What to work on: Everything from the line containing "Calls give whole" through the line containing "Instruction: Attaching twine" in the listing below should be copied exactly, and nothing more.

Records to use:
▬▬▬▬▬▬▬▬▬▬

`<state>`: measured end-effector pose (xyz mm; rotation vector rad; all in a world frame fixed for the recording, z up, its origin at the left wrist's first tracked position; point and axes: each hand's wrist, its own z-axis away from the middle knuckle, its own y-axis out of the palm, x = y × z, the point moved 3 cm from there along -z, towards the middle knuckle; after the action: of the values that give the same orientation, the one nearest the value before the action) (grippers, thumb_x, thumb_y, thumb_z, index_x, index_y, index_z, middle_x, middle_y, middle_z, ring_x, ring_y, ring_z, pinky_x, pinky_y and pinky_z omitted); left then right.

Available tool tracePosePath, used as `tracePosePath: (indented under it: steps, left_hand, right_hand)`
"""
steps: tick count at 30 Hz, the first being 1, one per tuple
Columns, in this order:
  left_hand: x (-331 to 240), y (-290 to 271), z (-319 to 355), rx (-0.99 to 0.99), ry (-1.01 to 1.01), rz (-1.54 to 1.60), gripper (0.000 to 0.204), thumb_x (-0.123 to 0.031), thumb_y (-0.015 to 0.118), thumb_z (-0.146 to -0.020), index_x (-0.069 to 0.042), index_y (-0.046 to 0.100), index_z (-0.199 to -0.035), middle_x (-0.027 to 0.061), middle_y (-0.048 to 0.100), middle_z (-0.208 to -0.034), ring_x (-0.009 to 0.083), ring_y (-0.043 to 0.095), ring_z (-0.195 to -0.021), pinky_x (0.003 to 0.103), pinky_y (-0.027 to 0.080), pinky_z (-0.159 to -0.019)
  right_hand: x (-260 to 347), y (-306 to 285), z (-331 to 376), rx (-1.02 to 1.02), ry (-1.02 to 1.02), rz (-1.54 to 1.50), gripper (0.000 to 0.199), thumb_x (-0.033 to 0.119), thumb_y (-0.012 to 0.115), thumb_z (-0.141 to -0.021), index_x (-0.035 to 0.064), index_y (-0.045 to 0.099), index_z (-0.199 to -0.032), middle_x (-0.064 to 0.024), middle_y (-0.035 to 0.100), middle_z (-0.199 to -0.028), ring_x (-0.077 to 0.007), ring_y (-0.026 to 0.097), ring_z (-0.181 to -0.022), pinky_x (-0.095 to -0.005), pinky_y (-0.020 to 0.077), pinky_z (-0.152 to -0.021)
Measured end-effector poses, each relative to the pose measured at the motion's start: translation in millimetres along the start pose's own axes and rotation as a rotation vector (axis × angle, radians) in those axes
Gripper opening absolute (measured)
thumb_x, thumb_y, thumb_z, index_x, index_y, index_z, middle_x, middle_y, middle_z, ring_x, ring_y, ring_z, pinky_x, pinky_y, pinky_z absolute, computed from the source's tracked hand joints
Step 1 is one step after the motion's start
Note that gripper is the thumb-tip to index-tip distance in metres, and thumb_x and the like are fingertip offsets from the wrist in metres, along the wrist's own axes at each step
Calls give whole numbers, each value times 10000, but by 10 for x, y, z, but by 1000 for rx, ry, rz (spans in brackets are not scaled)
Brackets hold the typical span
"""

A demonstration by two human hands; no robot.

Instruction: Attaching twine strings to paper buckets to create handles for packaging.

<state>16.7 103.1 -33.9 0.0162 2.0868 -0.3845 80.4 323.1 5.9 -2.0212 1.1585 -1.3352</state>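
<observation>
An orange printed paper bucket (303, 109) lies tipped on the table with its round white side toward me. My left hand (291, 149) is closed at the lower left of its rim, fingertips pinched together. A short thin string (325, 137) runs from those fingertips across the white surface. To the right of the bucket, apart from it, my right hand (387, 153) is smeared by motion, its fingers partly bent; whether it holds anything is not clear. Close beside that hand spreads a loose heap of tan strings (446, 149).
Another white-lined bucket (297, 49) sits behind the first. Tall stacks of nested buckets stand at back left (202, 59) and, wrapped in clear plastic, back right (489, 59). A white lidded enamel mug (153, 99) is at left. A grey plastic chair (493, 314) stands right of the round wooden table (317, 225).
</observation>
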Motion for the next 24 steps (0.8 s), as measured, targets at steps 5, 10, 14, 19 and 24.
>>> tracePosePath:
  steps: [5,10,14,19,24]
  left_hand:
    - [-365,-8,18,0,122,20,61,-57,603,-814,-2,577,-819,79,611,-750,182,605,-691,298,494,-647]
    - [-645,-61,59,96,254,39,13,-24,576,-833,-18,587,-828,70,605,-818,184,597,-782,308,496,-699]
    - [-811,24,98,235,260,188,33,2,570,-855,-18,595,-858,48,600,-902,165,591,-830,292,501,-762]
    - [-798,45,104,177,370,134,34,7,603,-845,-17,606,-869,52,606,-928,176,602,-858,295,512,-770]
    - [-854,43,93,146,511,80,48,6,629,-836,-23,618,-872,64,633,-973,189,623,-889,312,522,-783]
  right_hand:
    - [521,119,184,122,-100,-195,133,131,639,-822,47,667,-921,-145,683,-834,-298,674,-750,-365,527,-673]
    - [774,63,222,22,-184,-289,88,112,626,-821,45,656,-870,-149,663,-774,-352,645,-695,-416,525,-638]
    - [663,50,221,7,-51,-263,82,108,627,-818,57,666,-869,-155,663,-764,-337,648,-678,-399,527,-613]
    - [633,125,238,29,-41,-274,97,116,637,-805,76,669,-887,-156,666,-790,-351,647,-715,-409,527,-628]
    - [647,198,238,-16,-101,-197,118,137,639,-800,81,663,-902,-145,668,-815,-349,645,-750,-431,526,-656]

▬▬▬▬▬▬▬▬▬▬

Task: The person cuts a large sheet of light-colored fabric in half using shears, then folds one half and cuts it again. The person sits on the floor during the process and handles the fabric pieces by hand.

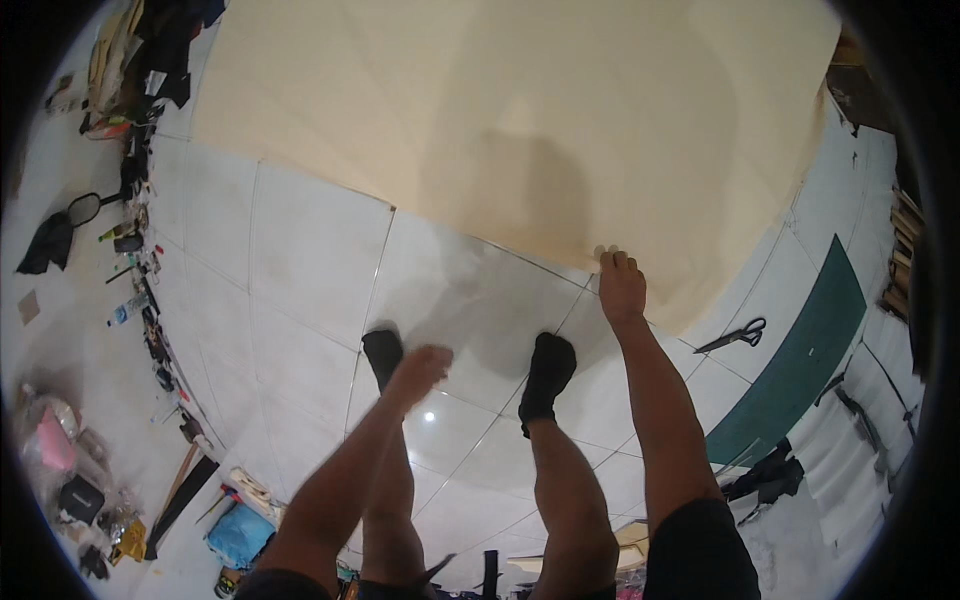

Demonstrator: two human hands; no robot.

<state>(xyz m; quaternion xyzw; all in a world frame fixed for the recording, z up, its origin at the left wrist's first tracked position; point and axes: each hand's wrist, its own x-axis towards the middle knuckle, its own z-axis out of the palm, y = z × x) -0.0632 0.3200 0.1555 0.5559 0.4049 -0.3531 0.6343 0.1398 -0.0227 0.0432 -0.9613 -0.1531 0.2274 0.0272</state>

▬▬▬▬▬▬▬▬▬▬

Solution for this problem:
Calls give whole numbers, each value times 10000, but by 10 for x, y, z, but by 1000 for rx, ry, rz (spans in brackets are not scaled)
Brackets hold the typical span
"""

A demonstration by two human hands; no robot.

Instruction: Attaching twine strings to paper buckets to create handles for packaging.

No additional work remains on the exercise.